Problem requirements:
Print every record below exactly as it stands.

Task inputs:
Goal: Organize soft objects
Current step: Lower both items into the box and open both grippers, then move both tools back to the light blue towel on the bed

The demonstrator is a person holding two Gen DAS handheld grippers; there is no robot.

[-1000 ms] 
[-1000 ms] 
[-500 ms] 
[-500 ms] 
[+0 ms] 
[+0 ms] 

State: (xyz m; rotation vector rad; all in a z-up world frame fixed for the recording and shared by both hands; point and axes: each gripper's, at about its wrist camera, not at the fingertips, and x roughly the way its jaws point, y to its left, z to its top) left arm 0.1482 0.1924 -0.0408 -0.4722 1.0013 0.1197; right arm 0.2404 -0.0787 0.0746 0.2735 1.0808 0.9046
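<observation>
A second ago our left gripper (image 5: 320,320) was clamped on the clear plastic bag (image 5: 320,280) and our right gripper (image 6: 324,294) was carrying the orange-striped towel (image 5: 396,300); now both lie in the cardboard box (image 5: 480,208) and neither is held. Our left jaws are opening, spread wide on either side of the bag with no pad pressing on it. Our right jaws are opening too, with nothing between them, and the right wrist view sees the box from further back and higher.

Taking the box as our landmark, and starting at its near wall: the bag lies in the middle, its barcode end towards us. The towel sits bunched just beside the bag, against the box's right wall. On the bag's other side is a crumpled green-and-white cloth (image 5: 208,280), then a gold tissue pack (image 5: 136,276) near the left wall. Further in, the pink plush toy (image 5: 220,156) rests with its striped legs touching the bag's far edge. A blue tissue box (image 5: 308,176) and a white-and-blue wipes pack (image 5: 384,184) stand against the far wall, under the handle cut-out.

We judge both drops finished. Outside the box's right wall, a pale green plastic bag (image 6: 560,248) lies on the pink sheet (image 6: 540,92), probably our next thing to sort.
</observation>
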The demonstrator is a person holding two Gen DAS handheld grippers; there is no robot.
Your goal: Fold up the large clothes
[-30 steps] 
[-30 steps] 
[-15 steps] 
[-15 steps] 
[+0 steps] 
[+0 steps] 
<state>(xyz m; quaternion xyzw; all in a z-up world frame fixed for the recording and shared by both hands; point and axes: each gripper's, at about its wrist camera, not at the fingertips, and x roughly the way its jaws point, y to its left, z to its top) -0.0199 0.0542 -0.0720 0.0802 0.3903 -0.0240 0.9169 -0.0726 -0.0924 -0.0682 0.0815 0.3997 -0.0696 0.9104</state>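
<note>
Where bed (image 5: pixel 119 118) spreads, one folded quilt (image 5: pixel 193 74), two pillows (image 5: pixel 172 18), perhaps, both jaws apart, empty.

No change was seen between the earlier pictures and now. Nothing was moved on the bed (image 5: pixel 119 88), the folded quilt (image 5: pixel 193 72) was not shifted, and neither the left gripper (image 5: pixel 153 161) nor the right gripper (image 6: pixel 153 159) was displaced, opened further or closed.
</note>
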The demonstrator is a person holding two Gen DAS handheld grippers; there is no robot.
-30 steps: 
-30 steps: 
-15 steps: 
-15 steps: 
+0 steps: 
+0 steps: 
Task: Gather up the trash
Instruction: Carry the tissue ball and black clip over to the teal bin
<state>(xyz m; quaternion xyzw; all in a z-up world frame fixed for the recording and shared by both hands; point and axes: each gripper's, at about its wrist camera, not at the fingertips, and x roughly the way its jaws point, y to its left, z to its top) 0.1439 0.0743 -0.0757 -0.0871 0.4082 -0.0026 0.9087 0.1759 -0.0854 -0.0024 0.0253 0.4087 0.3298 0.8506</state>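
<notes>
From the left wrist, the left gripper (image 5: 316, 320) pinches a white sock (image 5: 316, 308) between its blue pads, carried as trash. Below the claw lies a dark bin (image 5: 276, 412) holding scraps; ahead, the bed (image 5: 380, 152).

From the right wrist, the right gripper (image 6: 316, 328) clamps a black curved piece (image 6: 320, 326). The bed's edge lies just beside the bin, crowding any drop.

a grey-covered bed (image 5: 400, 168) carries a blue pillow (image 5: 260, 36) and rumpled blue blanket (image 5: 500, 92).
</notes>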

Answer for this exercise:
Goal: Organize soft objects
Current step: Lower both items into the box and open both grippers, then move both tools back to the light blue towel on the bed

The demonstrator is a person holding two Gen DAS handheld grippers; there is no robot.

[-1000 ms] 
[-1000 ms] 
[-500 ms] 
[-500 ms] 
[+0 ms] 
[+0 ms] 

State: (xyz m; rotation vector rad; all in a z-up world frame fixed for the recording and shared by both hands; point and axes: each gripper's, at about its wrist camera, not at the fingertips, and x roughly the way its jaws point, y to its left, z to its top) left arm 0.1482 0.1924 -0.0408 -0.4722 1.0013 0.1197; right arm 0.2404 -0.0787 0.0746 0.2735 1.0808 0.9046
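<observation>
A second ago our left gripper (image 5: 320,320) was clamped on the clear plastic bag (image 5: 320,280) and our right gripper (image 6: 324,294) was carrying the orange-striped towel (image 5: 396,300); now both lie in the cardboard box (image 5: 480,208) and neither is held. Our left jaws are opening, spread wide on either side of the bag with no pad pressing on it. Our right jaws are opening too, with nothing between them, and the right wrist view sees the box from further back and higher.

Taking the box as our landmark, and starting at its near wall: the bag lies in the middle, its barcode end towards us. The towel sits bunched just beside the bag, against the box's right wall. On the bag's other side is a crumpled green-and-white cloth (image 5: 208,280), then a gold tissue pack (image 5: 136,276) near the left wall. Further in, the pink plush toy (image 5: 220,156) rests with its striped legs touching the bag's far edge. A blue tissue box (image 5: 308,176) and a white-and-blue wipes pack (image 5: 384,184) stand against the far wall, under the handle cut-out.

We judge both drops finished. Outside the box's right wall, a pale green plastic bag (image 6: 560,248) lies on the pink sheet (image 6: 540,92), probably our next thing to sort.
</observation>
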The demonstrator is a person holding two Gen DAS handheld grippers; there is no robot.
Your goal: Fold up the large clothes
[-30 steps] 
[-30 steps] 
[-15 steps] 
[-15 steps] 
[+0 steps] 
[+0 steps] 
<state>(xyz m; quaternion xyzw; all in a z-up world frame fixed for the recording and shared by both hands; point and axes: each gripper's, at about its wrist camera, not at the fingertips, and x roughly the way its jaws point, y to its left, z to its top) -0.0199 0.0542 -0.0720 0.0802 0.3903 -0.0240 0.9169 -0.0726 -0.0924 -0.0682 0.0815 0.3997 -0.0696 0.9104</state>
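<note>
Where bed (image 5: pixel 119 118) spreads, one folded quilt (image 5: pixel 193 74), two pillows (image 5: pixel 172 18), perhaps, both jaws apart, empty.

No change was seen between the earlier pictures and now. Nothing was moved on the bed (image 5: pixel 119 88), the folded quilt (image 5: pixel 193 72) was not shifted, and neither the left gripper (image 5: pixel 153 161) nor the right gripper (image 6: pixel 153 159) was displaced, opened further or closed.
</note>
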The demonstrator is a person holding two Gen DAS handheld grippers; there is no robot.
-30 steps: 
-30 steps: 
-15 steps: 
-15 steps: 
+0 steps: 
+0 steps: 
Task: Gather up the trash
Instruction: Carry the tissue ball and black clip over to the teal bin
<state>(xyz m; quaternion xyzw; all in a z-up world frame fixed for the recording and shared by both hands; point and axes: each gripper's, at about its wrist camera, not at the fingertips, and x roughly the way its jaws point, y to its left, z to its top) 0.1439 0.0743 -0.0757 -0.0871 0.4082 -0.0026 0.9087 0.1759 -0.0854 -0.0024 0.0253 0.4087 0.3298 0.8506</state>
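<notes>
From the left wrist, the left gripper (image 5: 316, 320) pinches a white sock (image 5: 316, 308) between its blue pads, carried as trash. Below the claw lies a dark bin (image 5: 276, 412) holding scraps; ahead, the bed (image 5: 380, 152).

From the right wrist, the right gripper (image 6: 316, 328) clamps a black curved piece (image 6: 320, 326). The bed's edge lies just beside the bin, crowding any drop.

a grey-covered bed (image 5: 400, 168) carries a blue pillow (image 5: 260, 36) and rumpled blue blanket (image 5: 500, 92).
</notes>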

Work on this exercise is finished.